As an emerging type of user-generated content, micro-video drastically enriches people's entertainment experiences and social interactions. However, the popularity pattern of an individual micro-video still remains elusive among the researchers. One of the major challenges is that the potential popularity of a micro-video tends to fluctuate under the impact of various external factors, which makes it full of uncertainties. In addition, since micro-videos are mainly uploaded by individuals that lack professional techniques, multiple types of noise could exist that obscure useful information. In this paper, we propose a multimodal variational encoder-decoder (MMVED) framework for micro-video popularity prediction tasks.

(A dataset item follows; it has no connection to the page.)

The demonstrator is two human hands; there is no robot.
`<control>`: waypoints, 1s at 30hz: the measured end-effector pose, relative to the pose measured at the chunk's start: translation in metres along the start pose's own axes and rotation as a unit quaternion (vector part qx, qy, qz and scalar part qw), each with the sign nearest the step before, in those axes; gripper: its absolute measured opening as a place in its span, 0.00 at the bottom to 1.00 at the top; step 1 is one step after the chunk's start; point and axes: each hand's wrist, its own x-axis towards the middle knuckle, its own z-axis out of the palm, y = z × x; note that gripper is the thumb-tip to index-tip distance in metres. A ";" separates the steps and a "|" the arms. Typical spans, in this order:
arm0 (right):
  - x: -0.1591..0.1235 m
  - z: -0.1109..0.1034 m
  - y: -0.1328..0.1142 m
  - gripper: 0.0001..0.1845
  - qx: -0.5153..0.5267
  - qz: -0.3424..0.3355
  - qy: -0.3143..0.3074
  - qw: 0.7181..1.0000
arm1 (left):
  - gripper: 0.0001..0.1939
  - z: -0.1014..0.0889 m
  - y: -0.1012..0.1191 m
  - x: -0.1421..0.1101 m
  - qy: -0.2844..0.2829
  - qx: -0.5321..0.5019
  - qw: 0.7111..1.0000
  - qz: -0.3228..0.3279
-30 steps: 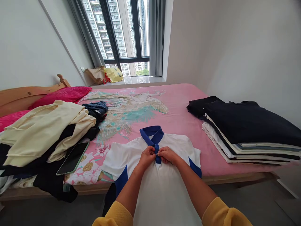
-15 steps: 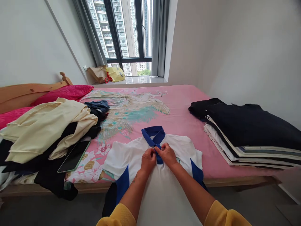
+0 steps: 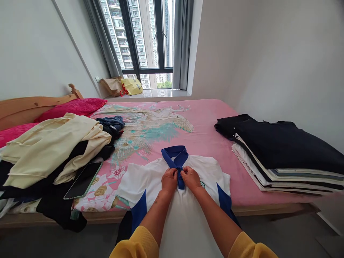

MMVED learns a stochastic Gaussian embedding of a micro-video that is informative to its popularity level while preserves the inherent uncertainties simultaneously. Moreover, through the optimization of a deep variational information bottleneck lower-bound (IBLBO), the learned hidden representation is shown to be maximally expressive about the popularity target while maximally compressive to the noise in micro-video features. Furthermore, the Bayesian product-of-experts principle is applied to the multimodal encoder, where the decision for information keeping or discarding is made comprehensively with all available modalities. Extensive experiments conducted on a public dataset and a dataset we collect from Xigua demonstrate the effectiveness of the proposed MMVED framework.